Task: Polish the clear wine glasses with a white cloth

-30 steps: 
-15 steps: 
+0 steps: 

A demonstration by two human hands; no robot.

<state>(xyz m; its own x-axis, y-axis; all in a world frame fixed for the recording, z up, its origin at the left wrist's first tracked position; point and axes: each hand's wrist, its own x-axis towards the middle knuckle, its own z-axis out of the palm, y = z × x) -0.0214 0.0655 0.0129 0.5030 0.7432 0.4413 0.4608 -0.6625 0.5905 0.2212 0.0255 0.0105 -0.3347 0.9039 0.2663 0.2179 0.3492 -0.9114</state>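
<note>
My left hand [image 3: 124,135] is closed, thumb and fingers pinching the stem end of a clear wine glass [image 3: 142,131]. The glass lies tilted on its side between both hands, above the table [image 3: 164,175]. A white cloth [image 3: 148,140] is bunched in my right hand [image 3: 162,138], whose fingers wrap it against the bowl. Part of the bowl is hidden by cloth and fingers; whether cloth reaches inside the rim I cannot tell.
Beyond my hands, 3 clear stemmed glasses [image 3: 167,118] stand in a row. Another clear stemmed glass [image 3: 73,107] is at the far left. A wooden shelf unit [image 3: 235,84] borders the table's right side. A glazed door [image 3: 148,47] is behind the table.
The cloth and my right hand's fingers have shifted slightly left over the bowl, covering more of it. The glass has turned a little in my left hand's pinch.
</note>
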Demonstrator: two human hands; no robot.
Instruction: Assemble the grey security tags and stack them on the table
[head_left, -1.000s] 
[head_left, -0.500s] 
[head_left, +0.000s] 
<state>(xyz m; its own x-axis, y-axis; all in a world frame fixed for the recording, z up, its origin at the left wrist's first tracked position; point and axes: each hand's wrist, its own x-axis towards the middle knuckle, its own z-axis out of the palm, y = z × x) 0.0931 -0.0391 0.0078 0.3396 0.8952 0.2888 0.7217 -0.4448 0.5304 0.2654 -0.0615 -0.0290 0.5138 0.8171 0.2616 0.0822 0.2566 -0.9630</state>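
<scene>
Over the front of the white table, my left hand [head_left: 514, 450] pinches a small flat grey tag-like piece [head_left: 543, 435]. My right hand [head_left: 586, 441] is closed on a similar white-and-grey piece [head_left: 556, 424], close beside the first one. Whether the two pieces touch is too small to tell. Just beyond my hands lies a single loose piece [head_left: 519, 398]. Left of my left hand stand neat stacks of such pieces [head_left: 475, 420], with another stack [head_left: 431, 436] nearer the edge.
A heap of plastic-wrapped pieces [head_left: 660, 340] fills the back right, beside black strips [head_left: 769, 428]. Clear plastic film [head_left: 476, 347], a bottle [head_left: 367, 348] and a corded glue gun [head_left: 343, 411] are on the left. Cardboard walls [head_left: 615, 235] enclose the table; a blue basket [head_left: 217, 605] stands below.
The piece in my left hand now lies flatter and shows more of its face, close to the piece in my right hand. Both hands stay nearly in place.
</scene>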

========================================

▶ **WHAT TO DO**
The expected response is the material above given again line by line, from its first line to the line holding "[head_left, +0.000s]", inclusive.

▶ **SOLUTION TO THE PROBLEM**
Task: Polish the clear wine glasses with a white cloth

-30 steps: 
-15 steps: 
+0 steps: 

A demonstration by two human hands; no robot.

<state>(xyz m; its own x-axis, y-axis; all in a world frame fixed for the recording, z up, its origin at the left wrist's first tracked position; point and axes: each hand's wrist, its own x-axis towards the middle knuckle, its own z-axis out of the palm, y = z × x) -0.0214 0.0655 0.0129 0.5030 0.7432 0.4413 0.4608 -0.6625 0.5905 0.2212 0.0255 0.0105 -0.3347 0.9039 0.2663 0.2179 0.3492 -0.9114</state>
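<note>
My left hand [image 3: 124,135] is closed, thumb and fingers pinching the stem end of a clear wine glass [image 3: 142,131]. The glass lies tilted on its side between both hands, above the table [image 3: 164,175]. A white cloth [image 3: 148,140] is bunched in my right hand [image 3: 162,138], whose fingers wrap it against the bowl. Part of the bowl is hidden by cloth and fingers; whether cloth reaches inside the rim I cannot tell.
Beyond my hands, 3 clear stemmed glasses [image 3: 167,118] stand in a row. Another clear stemmed glass [image 3: 73,107] is at the far left. A wooden shelf unit [image 3: 235,84] borders the table's right side. A glazed door [image 3: 148,47] is behind the table.
The cloth and my right hand's fingers have shifted slightly left over the bowl, covering more of it. The glass has turned a little in my left hand's pinch.
</note>
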Demonstrator: two human hands; no robot.
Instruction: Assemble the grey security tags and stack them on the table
[head_left, -1.000s] 
[head_left, -0.500s] 
[head_left, +0.000s] 

No other output belongs with this exercise.